The Northern Neck of Virginia

A coastal peninsula with over 1,500 miles of shoreline in the Chesapeake Bay, bound on the north by the Potomac River and the south by the Rappahannock River, Virginia’s Northern Neck encompasses five counties: King George, Lancaster, Northumberland, Westmoreland and Richmond.

Virginia's Northern Neck is one of the most historic regions in Virginia. Eight Virginia Indian tribes lived in villages along the Northern Neck shores. In 1608, Captain John Smith traveled the region, coming up the Chesapeake Bay, and referred to it "as a place heaven and earth never agreed better to frame man's habitation." The area is the birthplace of Presidents George Washington and James Monroe and was home to the Lee family of Virginia. Our American heritage credits Richard Henry Lee, who co-wrote the Westmoreland Resolves, proposing American independence in 1766 in protest against the Stamp Act. Richard Henry Lee and his brother Francis Lightfoot Lee were the only two brothers to sign the Declaration of Independence. And the last Lee to survive to maturity, Robert E. Lee, was born at Stratford Hall in Westmoreland County in 1807.
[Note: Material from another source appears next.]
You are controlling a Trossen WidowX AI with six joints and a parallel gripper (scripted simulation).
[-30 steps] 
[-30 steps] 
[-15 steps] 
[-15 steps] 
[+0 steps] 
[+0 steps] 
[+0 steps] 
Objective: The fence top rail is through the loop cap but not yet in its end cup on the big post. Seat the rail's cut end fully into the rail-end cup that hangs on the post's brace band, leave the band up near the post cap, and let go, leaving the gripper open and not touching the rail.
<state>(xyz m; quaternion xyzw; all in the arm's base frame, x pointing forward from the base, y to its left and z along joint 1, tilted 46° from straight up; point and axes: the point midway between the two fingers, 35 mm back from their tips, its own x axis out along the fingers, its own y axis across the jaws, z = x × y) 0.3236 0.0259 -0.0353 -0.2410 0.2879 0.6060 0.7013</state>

The region is rich in scenic beauty, with beaches, marinas, old steamship wharfs and small towns that date back to colonial times. Vegetable and grain farming and a strong seafood industry once ruled the land.

With more than 6,500 acres of natural areas and preserves, the Northern Neck is one of the few places on the Atlantic seaboard with numerous habitats including salt and freshwater marshes, agricultural croplands, woodlands and undeveloped open fields.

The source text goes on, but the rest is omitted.